Question

What are some of the criticisms leveled against exposing continuations as first class objects?

I feel that it is good to have first class continuations. It allow complete control over the execution flow of instructions. Advanced programmers can develop intuitive solutions to certain kind of problems. For instance, continuations are used to manage state on web servers. A language implementation can provide useful abstractions on top of continuations. For example, green threads.

Despite all these, are there strong arguments against first class continuations?

Was it helpful?

Solution

First up, there is more then just call/cc when it comes to continuation. I suggest starting with Mark Feelys paper: A better API for first class continuations

Next up I suggest reading about the control operators shift and reset, which is a different way of representing contunations.

OTHER TIPS

The reality is that many of the useful situations where you could use continuations are already covered by specialized language constructs: throw/catch, return, C#/Python yield. Thus, language implementers don't really have all that much incentive to provide them in a generalized form usable for roll-your-own solutions.

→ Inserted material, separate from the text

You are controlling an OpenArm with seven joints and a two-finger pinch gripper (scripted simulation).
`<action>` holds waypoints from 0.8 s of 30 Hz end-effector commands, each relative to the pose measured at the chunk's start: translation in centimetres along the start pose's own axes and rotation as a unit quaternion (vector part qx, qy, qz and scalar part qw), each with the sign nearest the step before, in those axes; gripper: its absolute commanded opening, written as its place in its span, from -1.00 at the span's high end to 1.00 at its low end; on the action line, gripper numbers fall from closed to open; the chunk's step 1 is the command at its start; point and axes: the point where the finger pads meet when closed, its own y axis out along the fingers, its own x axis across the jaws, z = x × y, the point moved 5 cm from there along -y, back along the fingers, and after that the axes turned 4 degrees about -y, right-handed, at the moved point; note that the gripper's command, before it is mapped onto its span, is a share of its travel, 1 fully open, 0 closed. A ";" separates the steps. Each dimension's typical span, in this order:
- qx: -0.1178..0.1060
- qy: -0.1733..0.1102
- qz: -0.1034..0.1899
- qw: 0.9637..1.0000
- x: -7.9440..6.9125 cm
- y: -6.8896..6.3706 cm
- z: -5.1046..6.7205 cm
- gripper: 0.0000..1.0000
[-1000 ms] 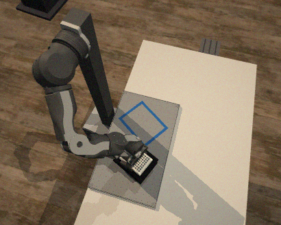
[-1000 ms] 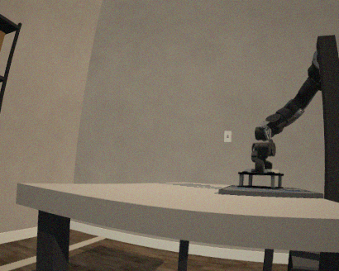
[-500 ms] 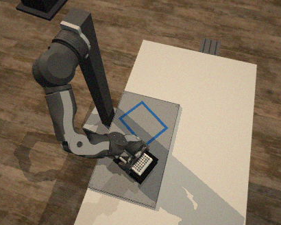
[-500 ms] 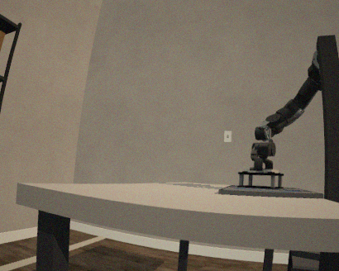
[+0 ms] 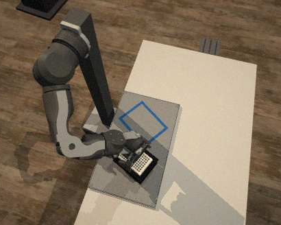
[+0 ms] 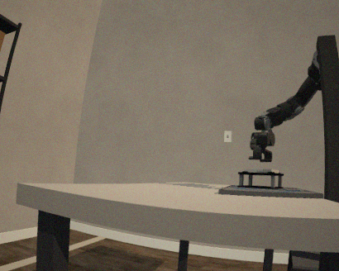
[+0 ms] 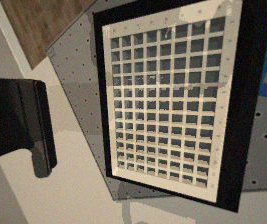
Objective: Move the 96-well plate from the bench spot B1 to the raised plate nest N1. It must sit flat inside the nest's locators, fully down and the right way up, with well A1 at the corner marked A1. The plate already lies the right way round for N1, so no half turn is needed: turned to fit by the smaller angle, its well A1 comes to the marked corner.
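Toward the desk's (image 5: 210, 103) left edge lies a grey perforated mat (image 5: 104, 178) bearing the blue B1 outline (image 5: 155, 116). At the mat's end nearer the desk's front-left corner stands the black raised nest N1 (image 5: 151, 169), and the white 96-well plate (image 7: 167, 102) sits flat in its frame, wells up. The gripper (image 6: 260, 157) hangs above it, fingers spread wide, holding nothing.

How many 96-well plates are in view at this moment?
1. The 96-well plate lies on the raised black nest, below the open gripper, which hangs above it. None elsewhere on the table.
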 end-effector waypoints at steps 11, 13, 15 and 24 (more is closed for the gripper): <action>0.008 0.000 0.003 1.000 -0.1 -1.3 0.4 -0.54; 0.007 0.001 0.004 1.000 -0.1 -2.9 0.4 -0.54; 0.007 0.001 0.005 1.000 -0.1 -3.7 0.3 -0.54; 0.007 0.001 0.005 1.000 -0.1 -3.7 0.3 -0.54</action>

In some languages, generalized continuations are quite hard to implement efficiently. Stack-based languages (i.e. most languages) basically have to copy the whole stack every time you create a continuation.

Those languages can implement certain continuation-like features, those that don't break the basic stack-based model, a lot more efficiently than the general case, but implementing generalized continuations is quite a bit harder and not worth it.

Functional languages are more likely to implement continuations for a couple of reasons:

  1. They are frequently implemented in continuation passing style, which means the "call stack" is probably a linked list allocated on the heap. This makes it trivial to pass a pointer to the stack as a continuation, since you don't need to overwrite the stack context when you pop the current frame and push a new one. (I've never implemented CPS but that's my understanding of it.)
  2. They favor immutable data bindings, which make your old continuation a lot more useful because you will not have altered the contents of variables that the stack pointed to when you created it.

For these reasons, continuations are likely to remain mostly just in the domain of functional languages.

A significant objection is implementation cost. If the runtime uses a stack, then first-class continuations require a stack copy at some point. The copy cost can be controlled (see Representing Control in the Presence of First-Class Continuations for a good strategy), but it also means that mutable variables cannot be allocated on the stack. This isn't an issue for functional or mostly-functional (e.g., Scheme) languages, but this adds significant overhead for OO languages.

  1. Most programmers don't understand them. If you have code that uses them, it's harder to find replacement programmers who will be able to work with it.
  2. Continuations are hard to implement on some platforms. For example, JRuby doesn't support continuations.

First-class continuations undermine the ability to reason about code, especially in languages that allow continuations to be imperatively assigned to variables, because the insides of closures can be brought alive again in hairy ways.

Cf. Kent Pitman's complaint about continuations, about the tricky way that unwind-protect interacts with call/cc

Call/cc is the 'goto' of advanced functional programming (a la the example here).

in ruby 1.8 the implementation was extremely slow. better in 1.9, and of course most schemes have had them built in and performing well from the outset.